Ce vendredi soir, la très belle salle du Paloma et sa terrasse lunaire avaient le parfum des soirées spatiales. L’éclectique public nîmois (en âge comme en genre) y sirotait ses bières et grillait ses indus’, attendant impatiemment les Cloches qui sonneraient le lever. Chacun.e pressentait que le moment qui allait se jouer pouvait être unique, tant ce mélange donnait à voir : la techno mélodique, dramatique, presque cosmique de Worakls mis en orbite par l’Orchestre de Fourvière. Un album écrit pour l’orchestre et pour ce live. Vingt brillants musiciens en acoustique pour un chef d’orchestre électronique, avec son piano, son ordinateur et son contrôleur. Une dramaturgie sonore à la confluence de deux mondes.
21h15. Le rideau s’ouvre et la mise en scène fait écho à la grandeur annoncée. Les vingt musiciens forment un demi-cercle millimétré autour de Worakls. L’artiste lance les hostilités, et c’est toute la horde de percussions, violoncelles, altos, violons, cuivres, trombones et trompettes qui s’emballent. Le premier kick techno fait parcourir un grand frisson collectif dans les travées de Paloma : le public a le sourire qui flaire le grand moment. Worakls aussi. Le trentenaire, co-fondateur du label Hungry Music, règle ses machines avec une précision d’horloger, et regarde son public avec une fierté indicible.
Son « Oracle » (en anglais, son nom de scène) est peut-être bel et bien venu. Worakls, en divinité antique, le Paloma, comme lieu sacré. La plèbe voyant se jouer là une Dionysie d’un nouveau genre. L’artiste mérite son Oracle, tant elle est l’apogée d’une épopée personnelle : « J’ai bossé sur ce projet pendant deux ans. J’ai pris mon temps pour avoir quelque chose d’abouti qui me plaît vraiment. J’ai écrit un album et un concert qui serait pour moi l’aboutissement de ce que je veux représenter dans la musique. Peut-être pas une fin en soi, mais plutôt un début ».
Pianiste dès le plus jeune âge, fasciné par les harmonies, Worakls a construit ce live avec une vision : « mêler les émotions du classique avec la liberté et l’énergie de l’électronique ». Sur scène, l’osmose entre les deux est parfaite. Les musicien.nes de l’Orchestre tapent du pied ou de l’archer sur les drops organiques du compositeur. Au fil des chansons, on se sent de plus en plus transportés par l’histoire de cet « Orchestra », qui va même jusqu’à explorer des morceaux de drum and bass. Sur ses classiques, Salzburg en tête, on est parcouru de frissons. Les mélodies sont mille fois empuissantées par l’orchestre et la rythmique techno fait exploser la danse du corps. On se sent privilégiés d’être là, tout ouïs à une telle finesse musicale, à une telle harmonie des sons, à une beauté partagée collectivement, comme l’art en offre rarement.

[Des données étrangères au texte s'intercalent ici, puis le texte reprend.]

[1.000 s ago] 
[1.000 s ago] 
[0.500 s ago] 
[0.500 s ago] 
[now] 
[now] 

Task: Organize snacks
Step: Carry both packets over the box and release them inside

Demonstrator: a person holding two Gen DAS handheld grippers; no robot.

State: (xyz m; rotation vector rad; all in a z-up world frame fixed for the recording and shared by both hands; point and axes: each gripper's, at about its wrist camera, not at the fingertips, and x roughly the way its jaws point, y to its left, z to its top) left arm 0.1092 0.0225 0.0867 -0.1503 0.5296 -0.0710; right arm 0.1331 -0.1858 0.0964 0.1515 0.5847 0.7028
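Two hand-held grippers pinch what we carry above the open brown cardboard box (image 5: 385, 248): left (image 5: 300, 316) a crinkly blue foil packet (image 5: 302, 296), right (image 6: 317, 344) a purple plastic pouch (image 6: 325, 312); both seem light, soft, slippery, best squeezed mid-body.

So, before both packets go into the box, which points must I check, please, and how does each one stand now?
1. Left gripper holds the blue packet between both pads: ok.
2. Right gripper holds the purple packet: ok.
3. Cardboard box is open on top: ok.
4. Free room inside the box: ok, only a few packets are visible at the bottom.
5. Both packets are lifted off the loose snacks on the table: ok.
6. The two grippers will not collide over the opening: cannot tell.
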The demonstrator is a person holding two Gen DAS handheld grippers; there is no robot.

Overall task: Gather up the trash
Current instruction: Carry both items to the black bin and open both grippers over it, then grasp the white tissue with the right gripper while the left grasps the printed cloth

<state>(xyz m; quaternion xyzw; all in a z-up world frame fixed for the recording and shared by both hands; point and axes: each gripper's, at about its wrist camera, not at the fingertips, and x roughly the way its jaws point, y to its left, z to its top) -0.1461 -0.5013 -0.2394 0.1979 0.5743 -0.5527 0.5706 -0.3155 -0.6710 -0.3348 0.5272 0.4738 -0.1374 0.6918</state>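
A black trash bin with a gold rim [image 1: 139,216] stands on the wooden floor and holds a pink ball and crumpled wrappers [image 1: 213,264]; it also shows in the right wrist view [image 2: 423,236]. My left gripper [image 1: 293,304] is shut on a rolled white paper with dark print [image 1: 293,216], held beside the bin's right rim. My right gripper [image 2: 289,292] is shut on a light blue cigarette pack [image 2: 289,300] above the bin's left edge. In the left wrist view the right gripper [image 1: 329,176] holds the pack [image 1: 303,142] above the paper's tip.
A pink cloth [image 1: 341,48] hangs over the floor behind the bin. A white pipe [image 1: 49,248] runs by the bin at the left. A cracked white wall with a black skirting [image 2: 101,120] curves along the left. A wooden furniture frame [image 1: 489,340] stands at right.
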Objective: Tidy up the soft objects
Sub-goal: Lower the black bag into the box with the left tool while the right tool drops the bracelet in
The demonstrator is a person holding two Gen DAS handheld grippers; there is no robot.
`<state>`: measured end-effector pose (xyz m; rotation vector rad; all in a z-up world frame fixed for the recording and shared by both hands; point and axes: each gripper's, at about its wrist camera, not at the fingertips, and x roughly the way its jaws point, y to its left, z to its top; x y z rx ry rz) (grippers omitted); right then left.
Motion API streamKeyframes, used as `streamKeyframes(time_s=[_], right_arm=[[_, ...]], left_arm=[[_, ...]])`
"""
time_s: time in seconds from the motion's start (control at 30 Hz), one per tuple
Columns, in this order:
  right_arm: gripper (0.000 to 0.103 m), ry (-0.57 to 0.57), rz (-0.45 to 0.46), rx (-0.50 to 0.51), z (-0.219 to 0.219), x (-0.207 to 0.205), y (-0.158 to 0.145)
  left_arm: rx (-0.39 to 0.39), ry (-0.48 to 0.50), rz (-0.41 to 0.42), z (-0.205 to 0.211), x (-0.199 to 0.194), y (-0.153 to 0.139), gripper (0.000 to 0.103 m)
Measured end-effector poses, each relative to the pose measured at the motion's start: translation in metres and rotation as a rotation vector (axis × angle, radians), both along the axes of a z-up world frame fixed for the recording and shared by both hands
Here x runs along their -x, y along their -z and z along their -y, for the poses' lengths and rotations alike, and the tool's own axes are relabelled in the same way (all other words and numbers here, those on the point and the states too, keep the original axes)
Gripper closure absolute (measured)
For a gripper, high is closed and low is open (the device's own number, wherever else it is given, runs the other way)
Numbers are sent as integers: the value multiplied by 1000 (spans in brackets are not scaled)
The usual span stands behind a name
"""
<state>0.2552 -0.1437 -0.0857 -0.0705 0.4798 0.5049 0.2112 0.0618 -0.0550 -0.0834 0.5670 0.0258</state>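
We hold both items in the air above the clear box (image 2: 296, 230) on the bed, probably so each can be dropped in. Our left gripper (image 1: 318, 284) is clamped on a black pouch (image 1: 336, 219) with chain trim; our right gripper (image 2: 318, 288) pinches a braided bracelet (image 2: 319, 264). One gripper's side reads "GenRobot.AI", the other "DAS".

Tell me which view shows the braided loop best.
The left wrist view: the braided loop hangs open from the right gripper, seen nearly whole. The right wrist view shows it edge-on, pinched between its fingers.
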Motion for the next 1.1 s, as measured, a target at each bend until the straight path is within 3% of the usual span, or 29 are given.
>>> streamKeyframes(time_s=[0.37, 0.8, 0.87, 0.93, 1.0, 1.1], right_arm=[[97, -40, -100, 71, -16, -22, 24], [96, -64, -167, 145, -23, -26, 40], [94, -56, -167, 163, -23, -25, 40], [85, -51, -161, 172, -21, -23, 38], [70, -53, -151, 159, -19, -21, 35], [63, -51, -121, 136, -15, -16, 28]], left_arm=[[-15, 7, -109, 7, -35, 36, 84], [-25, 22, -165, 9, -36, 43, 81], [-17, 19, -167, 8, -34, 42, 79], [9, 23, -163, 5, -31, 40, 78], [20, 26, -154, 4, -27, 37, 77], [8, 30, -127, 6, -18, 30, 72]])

Le public salue infiniment les musicien.ne.s, ce chef à part et applaudit cette œuvre. On reste forcément admiratif du projet de cet homme, qui parvient à propager les membres d’un orchestre philharmonique devant le grand public. Par la grâce de sa musique électronique.
La chronique de Julie :
« Paloma, brut de l’extérieur, nous entraîne dans son intérieur chaleureux et accueillant, grâce notamment à sa cour extérieure dont la décoration et les jeux de lumière ont donné à l’espace un air berlinois. Cette dualité architecturale n’est-elle pas le reflet du concert auquel nous allions assister ? L’alliance de deux styles à priori antinomiques : la musique classique et la techno. Ce mélange de saveurs vous surprend ? Il est comme cet ami qui vous propose de goûter du chocolat au piment… Vous hésitez… Car la fougue de l’un peut gâcher la volupté de l’autre. Mais si le mélange est bien dosé, ce peut être un intense délice ? C’est là toute la prouesse de Worakls. En chef d’orchestre avant-gardiste, il rythme avec justesse les puissances des deux musiques en trouvant l’équilibre parfait pour sublimer les genres. La richesse des émotions ressenties durant ces deux heures est rare. Pendant un set techno classique, l’origine des sonorités nous est souvent inconnue. Ici, l’acoustique des instruments nous ramène à l’origine des sons, donnant un corps à cette musique. L’orchestre a rendu nos émotions palpables, la musique électronique plus tangible, et notre expérience inoubliable. Coutumière de ne jamais poser les deux pieds par terre pendant un set, il m’est arrivée de rester stoïque, comme subjuguée par cette harmonie encore jamais entendue ».